Nel piano, la dichiarazione pubblica delle indagini ucraine sui Biden sarebbe dovuta arrivare direttamente dal presidente Volodymyr Zelensky, ma Sondland non ricorda chi glielo aveva detto – se l’avvocato personale di Trump Rudy Giuliani, o Kurt Volker, l’inviato speciale degli Stati Uniti per l’Ucraina. Al momento Sondland non ricorda nemmeno quante volte esattamente ha parlato con Trump tra il 6 e il 9 settembre, giorno in cui aveva scritto a Taylor il famoso Sms “no quid pro quo” a seguito di una conversazione telefonica con Trump.
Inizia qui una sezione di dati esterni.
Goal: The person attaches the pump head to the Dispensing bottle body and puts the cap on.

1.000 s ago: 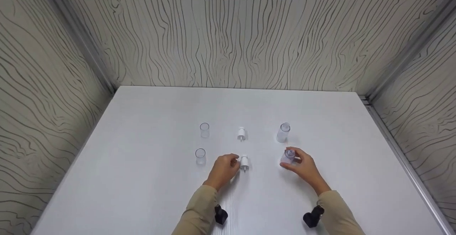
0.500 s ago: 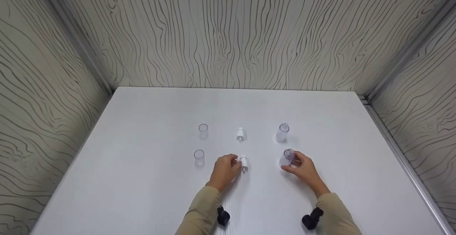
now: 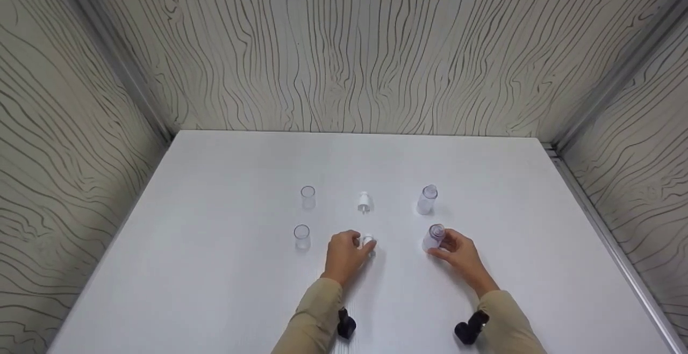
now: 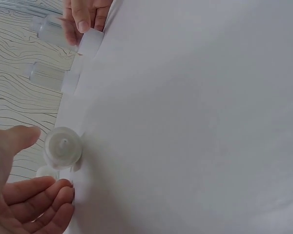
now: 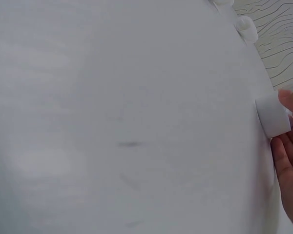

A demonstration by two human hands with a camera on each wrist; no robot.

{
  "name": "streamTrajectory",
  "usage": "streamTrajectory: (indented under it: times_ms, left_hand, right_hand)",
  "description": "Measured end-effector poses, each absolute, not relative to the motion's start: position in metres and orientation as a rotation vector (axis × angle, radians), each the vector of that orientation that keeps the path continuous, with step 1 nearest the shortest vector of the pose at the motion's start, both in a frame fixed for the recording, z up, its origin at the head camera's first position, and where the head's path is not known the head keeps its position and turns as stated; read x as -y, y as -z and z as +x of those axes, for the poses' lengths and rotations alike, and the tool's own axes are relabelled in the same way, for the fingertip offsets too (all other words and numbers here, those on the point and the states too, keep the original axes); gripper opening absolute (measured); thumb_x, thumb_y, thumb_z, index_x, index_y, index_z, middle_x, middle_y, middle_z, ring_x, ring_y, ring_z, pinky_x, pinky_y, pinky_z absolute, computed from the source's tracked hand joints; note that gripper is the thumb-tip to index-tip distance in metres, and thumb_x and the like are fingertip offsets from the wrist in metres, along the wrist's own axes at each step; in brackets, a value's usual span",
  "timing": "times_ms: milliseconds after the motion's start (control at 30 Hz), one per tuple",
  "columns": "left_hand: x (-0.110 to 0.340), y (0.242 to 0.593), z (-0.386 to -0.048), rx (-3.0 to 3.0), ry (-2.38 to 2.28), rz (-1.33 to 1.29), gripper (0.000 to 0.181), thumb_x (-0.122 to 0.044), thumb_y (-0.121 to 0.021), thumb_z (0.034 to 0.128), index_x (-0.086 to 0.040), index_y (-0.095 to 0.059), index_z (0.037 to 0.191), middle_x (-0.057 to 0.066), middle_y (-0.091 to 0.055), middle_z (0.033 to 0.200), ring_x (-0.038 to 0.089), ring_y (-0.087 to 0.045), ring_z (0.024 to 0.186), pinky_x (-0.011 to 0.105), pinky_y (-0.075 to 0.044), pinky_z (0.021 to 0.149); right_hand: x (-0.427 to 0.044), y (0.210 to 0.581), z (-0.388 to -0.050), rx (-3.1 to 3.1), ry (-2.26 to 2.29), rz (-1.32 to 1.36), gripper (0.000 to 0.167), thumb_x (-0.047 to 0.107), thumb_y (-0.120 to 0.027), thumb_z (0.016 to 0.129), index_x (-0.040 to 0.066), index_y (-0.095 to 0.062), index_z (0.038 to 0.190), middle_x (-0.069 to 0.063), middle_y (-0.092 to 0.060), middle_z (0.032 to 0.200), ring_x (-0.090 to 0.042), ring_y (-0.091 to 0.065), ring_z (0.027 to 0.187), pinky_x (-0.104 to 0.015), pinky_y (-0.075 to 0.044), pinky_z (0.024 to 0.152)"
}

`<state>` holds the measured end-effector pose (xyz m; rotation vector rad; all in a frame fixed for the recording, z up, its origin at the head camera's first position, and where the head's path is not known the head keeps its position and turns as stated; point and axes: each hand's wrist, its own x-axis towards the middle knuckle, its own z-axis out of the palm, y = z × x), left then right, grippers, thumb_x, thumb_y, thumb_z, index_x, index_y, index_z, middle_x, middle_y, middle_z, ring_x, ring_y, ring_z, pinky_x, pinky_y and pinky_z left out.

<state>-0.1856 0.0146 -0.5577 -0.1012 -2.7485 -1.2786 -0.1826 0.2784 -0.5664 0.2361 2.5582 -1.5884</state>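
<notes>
My left hand (image 3: 345,254) is around the nearer white pump head (image 3: 368,239), which stands nozzle-up on the white table. In the left wrist view the thumb (image 4: 25,137) and curved fingers (image 4: 39,202) lie on either side of that pump head (image 4: 63,147), with a gap showing at the thumb. My right hand (image 3: 461,257) grips the nearer clear bottle (image 3: 433,237) low on its side, between thumb and fingers. The right wrist view shows that bottle's whitish base (image 5: 273,116) against the thumb. The bottle stands upright, its threaded neck uncovered.
A second pump head (image 3: 364,202) and a second clear bottle (image 3: 427,200) stand farther back. To the left are two clear caps, one nearer (image 3: 302,237) and one farther (image 3: 308,197). Patterned walls (image 3: 344,48) enclose the white table (image 3: 226,289).
My left hand has moved slightly right, its thumb passing in front of the nearer pump head. The right hand has shifted a little lower on the bottle, which stays in place.
</notes>
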Motion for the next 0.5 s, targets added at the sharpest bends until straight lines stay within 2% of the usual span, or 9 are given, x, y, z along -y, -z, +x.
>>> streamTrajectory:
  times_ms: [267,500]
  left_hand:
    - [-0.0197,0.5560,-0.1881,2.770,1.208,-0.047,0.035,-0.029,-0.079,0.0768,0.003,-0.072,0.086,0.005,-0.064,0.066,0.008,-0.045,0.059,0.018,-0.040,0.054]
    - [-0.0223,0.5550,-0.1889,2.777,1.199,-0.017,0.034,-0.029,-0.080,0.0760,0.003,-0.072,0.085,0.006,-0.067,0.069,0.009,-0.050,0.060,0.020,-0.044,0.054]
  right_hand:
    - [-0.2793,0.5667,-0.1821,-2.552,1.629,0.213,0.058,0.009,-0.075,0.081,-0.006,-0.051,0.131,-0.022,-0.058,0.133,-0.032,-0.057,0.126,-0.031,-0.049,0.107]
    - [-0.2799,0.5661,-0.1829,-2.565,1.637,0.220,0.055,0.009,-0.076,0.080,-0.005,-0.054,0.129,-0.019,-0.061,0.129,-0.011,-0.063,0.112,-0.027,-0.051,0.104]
Questo messaggio è estremamente importante, perché è su di esso che si basa tutta la linea di difesa iniziale della Casa Bianca, secondo cui non vi è stato alcun quid pro quo, e l’sms lo dimostrerebbe. La nuova testimonianza di Sondland, invece, dimostra che quel sms altro non era che un punto all’interno di una discussione, non un’affermazione discordante.

È difficile ora per i Repubblicani e per Trump marginalizzare la figura di Sondland: non fa parte del famigerato “Deep State”, i poteri forti che si oppongono a Trump, e non è un “Democratico radicale”. È un incaricato che ha dato un milione di dollari per la cerimonia di insediamento del presidente. È uno dei loro. E dice che il quid pro quo c’è stato.

C’È ANCHE LA TESTIMONIANZA DI VOLKER

La ritrovata memoria di Sondland è tutt’altro che l’unica grande notizia di ieri sull’indagine per l’impeachment. Il comitato di intelligence della Camera ha diffuso anche la trascrizione della testimonianza dell’ex inviato speciale per l’Ucraina Kurt Volker. Da queste testimonianze si ricava il quadro dell’ingombrante e scomoda (onni)presenza di Giuliani in Ucraina.

Viene descritta una cerchia di alti funzionari esasperati dal coinvolgimento di Giuliani, incluso il Segretario di Stato Mike Pompeo. Stando a Volker, Giuliani non faceva altro che ripetere a Trump che “degli ucraini non ci si può fidare”. Volker ha anche affermato di aver incontrato Zelensky all’inizio di luglio e di averlo avvertito che il coinvolgimento di Giuliani era problematico.

UN NUOVO COLLABORATORE

Infine, Lev Parnas, uno dei soci di Rudy Giuliani incriminato per accuse di finanziamento illecito della campagna, ha accettato di collaborare con gli investigatori dell’impeachment. Parnas è anche coinvolto negli sforzi per far allontanare da Kiev l’ex ambasciatrice Usa in Ucraina, Marie Yovanovitch.

Non una buona giornata, per Giuliani.